Activity:
Copy the data exactly, line for line.

Provided material:
==============================
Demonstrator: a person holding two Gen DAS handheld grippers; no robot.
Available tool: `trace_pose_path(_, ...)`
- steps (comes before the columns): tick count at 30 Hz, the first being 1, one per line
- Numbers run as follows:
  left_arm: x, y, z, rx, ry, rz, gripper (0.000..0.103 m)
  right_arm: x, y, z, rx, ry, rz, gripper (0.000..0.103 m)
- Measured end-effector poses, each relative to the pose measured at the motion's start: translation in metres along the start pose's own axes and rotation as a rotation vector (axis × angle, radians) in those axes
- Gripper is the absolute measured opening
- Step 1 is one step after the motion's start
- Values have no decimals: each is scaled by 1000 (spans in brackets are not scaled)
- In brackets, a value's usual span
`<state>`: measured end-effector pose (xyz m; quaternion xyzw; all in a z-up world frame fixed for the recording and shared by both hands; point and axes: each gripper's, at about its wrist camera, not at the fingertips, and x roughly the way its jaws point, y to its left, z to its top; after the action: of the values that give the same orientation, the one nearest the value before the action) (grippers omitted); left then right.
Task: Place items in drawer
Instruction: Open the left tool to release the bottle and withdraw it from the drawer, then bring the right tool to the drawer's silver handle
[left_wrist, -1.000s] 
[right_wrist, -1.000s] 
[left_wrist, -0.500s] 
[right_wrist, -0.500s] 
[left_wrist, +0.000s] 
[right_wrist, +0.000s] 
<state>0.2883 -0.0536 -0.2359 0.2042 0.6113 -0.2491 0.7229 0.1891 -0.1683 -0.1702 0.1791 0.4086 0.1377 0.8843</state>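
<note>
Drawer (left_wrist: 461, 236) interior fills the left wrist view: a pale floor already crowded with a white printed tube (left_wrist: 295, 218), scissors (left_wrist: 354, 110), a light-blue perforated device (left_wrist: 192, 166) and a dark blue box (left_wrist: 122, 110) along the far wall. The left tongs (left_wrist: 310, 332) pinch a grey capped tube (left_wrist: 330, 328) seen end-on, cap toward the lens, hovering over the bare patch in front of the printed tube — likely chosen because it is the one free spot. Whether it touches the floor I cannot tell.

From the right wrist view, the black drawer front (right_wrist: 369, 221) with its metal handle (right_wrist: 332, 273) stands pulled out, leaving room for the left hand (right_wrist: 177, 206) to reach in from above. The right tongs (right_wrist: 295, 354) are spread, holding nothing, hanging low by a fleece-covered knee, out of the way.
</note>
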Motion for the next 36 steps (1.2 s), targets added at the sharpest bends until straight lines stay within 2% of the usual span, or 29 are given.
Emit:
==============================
Reply:
Demonstrator: a person holding two Gen DAS handheld grippers; no robot.
Available tool: `trace_pose_path(_, ...)`
- steps (comes before the columns): tick count at 30 Hz, the first being 1, one per line
- Numbers run as follows:
  left_arm: x, y, z, rx, ry, rz, gripper (0.000..0.103 m)
  right_arm: x, y, z, rx, ry, rz, gripper (0.000..0.103 m)
- Measured end-effector poses, each relative to the pose measured at the motion's start: translation in metres along the start pose's own axes and rotation as a rotation vector (axis × angle, radians) in those axes
- Gripper is the absolute measured opening
- Step 1 is one step after the motion's start
- Values have no decimals: each is scaled by 1000 (spans in brackets are not scaled)
- In brackets, a value's usual span
`<state>`: measured end-effector pose (xyz m; quaternion xyzw; all in a z-up world frame fixed for the recording and shared by both hands; point and axes: each gripper's, at about its wrist camera, not at the fingertips, and x roughly the way its jaws point, y to its left, z to its top; after the action: of the values that give the same orientation, the one nearest the value before the action) (grippers omitted); left then right.
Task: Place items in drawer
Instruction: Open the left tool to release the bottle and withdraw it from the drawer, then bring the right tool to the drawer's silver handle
[left_wrist, -1.000s] 
[right_wrist, -1.000s] 
[left_wrist, -0.500s] 
[right_wrist, -0.500s] 
[left_wrist, +0.000s] 
[right_wrist, +0.000s] 
<state>0.2883 -0.0536 -0.2359 0.2042 0.6113 -0.2491 0.7229 0.1891 -0.1683 -0.1702 0.1791 0.4086 0.1377 0.8843</state>
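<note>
Drawer (left_wrist: 461, 236) interior fills the left wrist view: a pale floor already crowded with a white printed tube (left_wrist: 295, 218), scissors (left_wrist: 354, 110), a light-blue perforated device (left_wrist: 192, 166) and a dark blue box (left_wrist: 122, 110) along the far wall. The left tongs (left_wrist: 310, 332) pinch a grey capped tube (left_wrist: 330, 328) seen end-on, cap toward the lens, hovering over the bare patch in front of the printed tube — likely chosen because it is the one free spot. Whether it touches the floor I cannot tell.

From the right wrist view, the black drawer front (right_wrist: 369, 221) with its metal handle (right_wrist: 332, 273) stands pulled out, leaving room for the left hand (right_wrist: 177, 206) to reach in from above. The right tongs (right_wrist: 295, 354) are spread, holding nothing, hanging low by a fleece-covered knee, out of the way.
</note>
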Motion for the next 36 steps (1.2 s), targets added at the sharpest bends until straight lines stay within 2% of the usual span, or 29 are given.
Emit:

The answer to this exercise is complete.